Results: Overall, nine trials totaling 54,311 patients were identified. Three types of PCSK9 inhibitors were evaluated. The use of alirocumab was associated with reductions in all-cause mortality compared with control (RR 0.83, 95% CrI 0.72-0.95). Moreover, evolocumab was associated with increased all-cause mortality compared with alirocumab (RR 1.26, 95% CrI 1.04-1.52). We also found alirocumab was associated with decreased risk of serious adverse events (RR 0.94, 95% CrI 0.90-0.99).

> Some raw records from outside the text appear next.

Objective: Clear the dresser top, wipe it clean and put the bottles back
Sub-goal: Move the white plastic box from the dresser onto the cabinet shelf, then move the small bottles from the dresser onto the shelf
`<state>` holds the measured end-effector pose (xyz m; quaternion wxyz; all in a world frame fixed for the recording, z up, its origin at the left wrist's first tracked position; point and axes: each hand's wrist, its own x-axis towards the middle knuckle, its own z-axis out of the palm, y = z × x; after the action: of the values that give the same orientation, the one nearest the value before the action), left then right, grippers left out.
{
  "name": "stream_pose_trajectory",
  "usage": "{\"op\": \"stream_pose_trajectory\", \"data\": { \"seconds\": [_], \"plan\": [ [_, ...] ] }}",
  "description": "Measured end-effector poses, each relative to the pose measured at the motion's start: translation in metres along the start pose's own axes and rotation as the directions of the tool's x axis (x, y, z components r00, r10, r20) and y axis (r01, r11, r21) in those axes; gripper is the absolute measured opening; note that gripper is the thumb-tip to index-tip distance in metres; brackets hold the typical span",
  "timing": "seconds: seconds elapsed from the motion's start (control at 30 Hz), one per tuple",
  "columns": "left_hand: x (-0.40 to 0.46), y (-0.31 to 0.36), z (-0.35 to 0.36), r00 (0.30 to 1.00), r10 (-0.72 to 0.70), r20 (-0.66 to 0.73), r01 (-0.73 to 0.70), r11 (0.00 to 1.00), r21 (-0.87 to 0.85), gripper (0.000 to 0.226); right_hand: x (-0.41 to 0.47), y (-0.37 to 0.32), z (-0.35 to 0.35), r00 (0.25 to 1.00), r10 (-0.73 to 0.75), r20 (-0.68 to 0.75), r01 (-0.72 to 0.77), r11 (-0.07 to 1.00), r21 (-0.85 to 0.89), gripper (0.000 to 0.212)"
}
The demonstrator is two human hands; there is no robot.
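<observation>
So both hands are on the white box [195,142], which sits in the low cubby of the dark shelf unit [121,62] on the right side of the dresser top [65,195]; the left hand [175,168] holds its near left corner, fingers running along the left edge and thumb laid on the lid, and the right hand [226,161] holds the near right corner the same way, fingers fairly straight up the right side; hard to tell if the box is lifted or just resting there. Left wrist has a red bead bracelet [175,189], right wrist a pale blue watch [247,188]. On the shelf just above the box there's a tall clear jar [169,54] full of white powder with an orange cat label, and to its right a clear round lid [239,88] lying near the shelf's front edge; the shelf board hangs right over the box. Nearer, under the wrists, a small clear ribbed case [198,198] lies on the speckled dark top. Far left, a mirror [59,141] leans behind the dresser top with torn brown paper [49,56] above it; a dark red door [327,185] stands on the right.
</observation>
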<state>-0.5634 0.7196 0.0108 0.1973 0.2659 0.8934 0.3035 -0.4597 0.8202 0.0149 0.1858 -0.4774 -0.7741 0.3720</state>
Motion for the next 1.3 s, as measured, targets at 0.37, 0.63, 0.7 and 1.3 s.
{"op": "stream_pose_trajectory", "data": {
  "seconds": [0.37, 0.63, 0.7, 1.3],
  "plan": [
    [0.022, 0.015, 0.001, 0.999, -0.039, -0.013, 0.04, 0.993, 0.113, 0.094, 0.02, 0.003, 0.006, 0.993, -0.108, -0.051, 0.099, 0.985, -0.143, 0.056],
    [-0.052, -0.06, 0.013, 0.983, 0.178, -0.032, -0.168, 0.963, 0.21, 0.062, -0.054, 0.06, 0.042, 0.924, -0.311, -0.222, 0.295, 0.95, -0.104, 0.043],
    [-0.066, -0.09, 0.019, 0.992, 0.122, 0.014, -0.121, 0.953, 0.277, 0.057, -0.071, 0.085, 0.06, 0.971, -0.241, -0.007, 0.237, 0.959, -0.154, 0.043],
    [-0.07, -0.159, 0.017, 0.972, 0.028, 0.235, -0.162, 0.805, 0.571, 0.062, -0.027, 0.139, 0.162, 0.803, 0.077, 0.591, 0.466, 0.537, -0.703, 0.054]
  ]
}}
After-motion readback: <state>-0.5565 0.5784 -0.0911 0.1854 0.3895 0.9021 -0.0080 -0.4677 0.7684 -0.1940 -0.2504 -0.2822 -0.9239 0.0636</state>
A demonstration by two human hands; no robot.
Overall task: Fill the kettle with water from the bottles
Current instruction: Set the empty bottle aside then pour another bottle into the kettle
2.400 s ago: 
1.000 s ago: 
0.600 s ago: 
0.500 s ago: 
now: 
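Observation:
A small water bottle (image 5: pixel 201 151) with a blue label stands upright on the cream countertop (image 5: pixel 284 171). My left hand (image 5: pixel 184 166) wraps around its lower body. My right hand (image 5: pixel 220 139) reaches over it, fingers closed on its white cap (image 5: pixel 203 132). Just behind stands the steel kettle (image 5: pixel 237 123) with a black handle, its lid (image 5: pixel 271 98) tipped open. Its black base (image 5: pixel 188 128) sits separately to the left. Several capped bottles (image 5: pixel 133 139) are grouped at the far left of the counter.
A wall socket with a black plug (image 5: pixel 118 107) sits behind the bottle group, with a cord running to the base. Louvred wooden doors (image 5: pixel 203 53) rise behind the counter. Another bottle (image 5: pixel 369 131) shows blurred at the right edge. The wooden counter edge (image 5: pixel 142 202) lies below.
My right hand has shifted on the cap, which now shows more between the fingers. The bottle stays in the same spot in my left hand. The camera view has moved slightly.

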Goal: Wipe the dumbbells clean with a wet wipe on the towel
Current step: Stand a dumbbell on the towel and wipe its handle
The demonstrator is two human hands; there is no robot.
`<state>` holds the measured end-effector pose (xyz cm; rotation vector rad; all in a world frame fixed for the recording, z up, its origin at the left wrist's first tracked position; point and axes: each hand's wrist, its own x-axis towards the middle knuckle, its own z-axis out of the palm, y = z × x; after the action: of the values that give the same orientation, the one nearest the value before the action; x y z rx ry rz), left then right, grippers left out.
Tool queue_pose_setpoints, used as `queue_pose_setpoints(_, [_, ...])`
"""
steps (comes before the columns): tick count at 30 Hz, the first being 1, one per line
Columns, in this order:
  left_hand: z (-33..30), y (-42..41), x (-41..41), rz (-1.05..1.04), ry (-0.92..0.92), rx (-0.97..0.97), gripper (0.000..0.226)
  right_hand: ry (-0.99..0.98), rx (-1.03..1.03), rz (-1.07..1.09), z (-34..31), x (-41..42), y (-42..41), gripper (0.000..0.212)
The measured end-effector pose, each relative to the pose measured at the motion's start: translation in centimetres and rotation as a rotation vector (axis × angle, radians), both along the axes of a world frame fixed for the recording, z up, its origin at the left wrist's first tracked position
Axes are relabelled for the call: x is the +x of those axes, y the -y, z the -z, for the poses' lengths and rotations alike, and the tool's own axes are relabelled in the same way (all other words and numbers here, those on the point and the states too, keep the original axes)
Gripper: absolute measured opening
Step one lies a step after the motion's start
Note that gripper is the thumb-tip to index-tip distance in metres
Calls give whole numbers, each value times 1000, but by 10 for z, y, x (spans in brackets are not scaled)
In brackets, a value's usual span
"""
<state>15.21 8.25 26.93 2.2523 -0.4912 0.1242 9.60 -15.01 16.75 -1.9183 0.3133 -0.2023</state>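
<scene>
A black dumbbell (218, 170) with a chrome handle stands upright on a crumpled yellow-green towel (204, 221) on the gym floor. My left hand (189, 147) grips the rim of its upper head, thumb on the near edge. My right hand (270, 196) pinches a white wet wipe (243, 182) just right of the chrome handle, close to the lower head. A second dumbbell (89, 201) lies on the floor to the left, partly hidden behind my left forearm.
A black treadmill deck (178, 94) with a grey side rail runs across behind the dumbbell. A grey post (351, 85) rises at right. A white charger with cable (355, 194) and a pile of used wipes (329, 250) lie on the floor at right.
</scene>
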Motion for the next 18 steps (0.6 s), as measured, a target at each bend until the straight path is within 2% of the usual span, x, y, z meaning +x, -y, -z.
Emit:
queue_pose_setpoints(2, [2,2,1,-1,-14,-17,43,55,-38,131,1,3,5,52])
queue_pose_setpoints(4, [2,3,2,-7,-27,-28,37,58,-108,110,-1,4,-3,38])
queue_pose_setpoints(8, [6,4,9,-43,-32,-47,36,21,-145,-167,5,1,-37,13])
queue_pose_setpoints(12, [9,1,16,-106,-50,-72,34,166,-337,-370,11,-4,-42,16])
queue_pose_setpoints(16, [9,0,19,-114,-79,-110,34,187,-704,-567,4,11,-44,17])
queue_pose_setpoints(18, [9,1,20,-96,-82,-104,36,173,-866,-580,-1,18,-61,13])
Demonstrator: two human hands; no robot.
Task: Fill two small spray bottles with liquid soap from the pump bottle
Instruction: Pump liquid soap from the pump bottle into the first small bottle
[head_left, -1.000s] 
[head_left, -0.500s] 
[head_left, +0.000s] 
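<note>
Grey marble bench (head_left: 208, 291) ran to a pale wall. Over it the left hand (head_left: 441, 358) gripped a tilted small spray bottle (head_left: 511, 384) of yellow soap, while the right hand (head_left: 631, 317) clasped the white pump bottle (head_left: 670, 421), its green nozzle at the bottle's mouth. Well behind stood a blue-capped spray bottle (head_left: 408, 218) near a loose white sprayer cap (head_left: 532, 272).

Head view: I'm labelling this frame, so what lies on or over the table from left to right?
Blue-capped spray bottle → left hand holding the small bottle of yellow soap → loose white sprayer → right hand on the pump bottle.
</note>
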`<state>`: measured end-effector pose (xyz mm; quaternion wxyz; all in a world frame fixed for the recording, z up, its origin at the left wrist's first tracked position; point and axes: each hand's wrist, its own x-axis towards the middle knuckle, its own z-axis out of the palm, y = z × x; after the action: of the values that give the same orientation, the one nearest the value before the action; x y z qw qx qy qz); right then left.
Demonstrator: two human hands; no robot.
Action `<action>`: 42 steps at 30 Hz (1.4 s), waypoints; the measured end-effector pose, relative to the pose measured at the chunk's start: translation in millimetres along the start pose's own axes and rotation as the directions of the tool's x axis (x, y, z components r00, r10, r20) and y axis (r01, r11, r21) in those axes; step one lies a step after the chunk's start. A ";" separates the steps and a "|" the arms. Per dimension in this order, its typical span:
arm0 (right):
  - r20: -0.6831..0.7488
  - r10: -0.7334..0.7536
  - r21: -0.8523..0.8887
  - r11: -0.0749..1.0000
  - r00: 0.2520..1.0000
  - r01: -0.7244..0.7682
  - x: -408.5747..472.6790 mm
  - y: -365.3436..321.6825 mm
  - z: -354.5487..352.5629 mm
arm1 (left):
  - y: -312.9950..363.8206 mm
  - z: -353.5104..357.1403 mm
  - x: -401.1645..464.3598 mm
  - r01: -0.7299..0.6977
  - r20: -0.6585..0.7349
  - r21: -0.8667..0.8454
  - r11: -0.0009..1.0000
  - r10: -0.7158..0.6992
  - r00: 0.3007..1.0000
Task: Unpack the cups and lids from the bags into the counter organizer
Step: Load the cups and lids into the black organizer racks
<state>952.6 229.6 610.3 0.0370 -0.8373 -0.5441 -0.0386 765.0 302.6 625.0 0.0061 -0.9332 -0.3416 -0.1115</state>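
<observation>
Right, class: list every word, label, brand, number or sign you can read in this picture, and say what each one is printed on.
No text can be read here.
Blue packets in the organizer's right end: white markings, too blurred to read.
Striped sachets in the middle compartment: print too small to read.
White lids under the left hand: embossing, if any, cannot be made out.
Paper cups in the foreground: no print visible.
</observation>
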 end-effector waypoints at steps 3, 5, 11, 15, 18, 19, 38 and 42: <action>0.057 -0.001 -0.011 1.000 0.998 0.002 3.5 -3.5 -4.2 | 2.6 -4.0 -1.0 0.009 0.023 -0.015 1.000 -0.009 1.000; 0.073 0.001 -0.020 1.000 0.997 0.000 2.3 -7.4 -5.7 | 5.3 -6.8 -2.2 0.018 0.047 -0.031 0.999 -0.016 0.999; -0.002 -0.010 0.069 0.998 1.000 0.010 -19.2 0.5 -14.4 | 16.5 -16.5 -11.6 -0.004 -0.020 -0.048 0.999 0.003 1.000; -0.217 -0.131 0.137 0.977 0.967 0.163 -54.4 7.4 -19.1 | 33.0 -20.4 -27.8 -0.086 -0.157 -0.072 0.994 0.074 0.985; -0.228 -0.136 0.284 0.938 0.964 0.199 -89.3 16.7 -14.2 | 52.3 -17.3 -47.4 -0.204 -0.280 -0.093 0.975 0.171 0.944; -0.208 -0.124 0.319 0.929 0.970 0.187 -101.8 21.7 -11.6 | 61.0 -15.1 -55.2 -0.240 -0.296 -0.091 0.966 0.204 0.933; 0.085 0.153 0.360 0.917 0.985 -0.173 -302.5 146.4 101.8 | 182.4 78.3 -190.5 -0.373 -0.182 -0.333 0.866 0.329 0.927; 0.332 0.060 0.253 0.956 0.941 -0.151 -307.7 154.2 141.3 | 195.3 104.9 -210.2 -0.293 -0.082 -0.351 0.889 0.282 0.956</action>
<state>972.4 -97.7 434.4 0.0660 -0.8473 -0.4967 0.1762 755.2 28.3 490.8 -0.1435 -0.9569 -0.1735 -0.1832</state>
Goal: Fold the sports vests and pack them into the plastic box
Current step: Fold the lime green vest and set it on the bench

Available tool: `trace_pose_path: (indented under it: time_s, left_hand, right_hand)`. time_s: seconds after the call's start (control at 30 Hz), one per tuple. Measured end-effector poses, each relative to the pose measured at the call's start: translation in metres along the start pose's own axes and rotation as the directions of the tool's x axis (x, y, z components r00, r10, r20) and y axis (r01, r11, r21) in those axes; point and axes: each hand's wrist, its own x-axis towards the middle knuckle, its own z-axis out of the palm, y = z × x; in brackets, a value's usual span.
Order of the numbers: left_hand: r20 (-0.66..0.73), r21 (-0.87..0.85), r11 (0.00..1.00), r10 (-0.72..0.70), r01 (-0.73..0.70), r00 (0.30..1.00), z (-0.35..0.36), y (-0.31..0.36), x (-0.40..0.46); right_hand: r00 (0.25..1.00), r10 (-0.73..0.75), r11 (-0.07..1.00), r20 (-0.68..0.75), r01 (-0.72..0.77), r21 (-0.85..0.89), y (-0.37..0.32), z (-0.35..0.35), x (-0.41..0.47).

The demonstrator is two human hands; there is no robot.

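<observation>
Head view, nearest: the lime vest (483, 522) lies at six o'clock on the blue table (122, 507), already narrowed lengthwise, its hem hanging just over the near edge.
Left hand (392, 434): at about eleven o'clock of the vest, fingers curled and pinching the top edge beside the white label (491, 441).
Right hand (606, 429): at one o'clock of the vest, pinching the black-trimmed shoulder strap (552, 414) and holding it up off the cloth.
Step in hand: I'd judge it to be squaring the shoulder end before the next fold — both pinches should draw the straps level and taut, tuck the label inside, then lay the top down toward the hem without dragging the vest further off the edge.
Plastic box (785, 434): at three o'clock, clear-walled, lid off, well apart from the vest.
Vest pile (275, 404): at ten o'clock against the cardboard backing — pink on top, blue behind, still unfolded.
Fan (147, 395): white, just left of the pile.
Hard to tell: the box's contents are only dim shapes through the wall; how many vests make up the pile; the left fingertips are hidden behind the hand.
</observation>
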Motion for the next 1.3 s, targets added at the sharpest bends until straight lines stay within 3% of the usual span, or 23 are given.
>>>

Conclusions: In consideration of the fact that both PCSK9 monoclonal antibody and inclisiran enable patients to achieve recommended LDL-C target, the findings in this meta-analysis suggest that alirocumab might provide the optimal benefits regarding all-cause mortality with relatively lower SAE risks, and evolocumab might provide the optimal benefits regarding myocardial infarction for secondary prevention in patients with high-risk of cardiovascular events. Further head-to-head trials with longer follow-up and high methodologic quality are warranted to help inform subsequent guidelines for the management of these patients.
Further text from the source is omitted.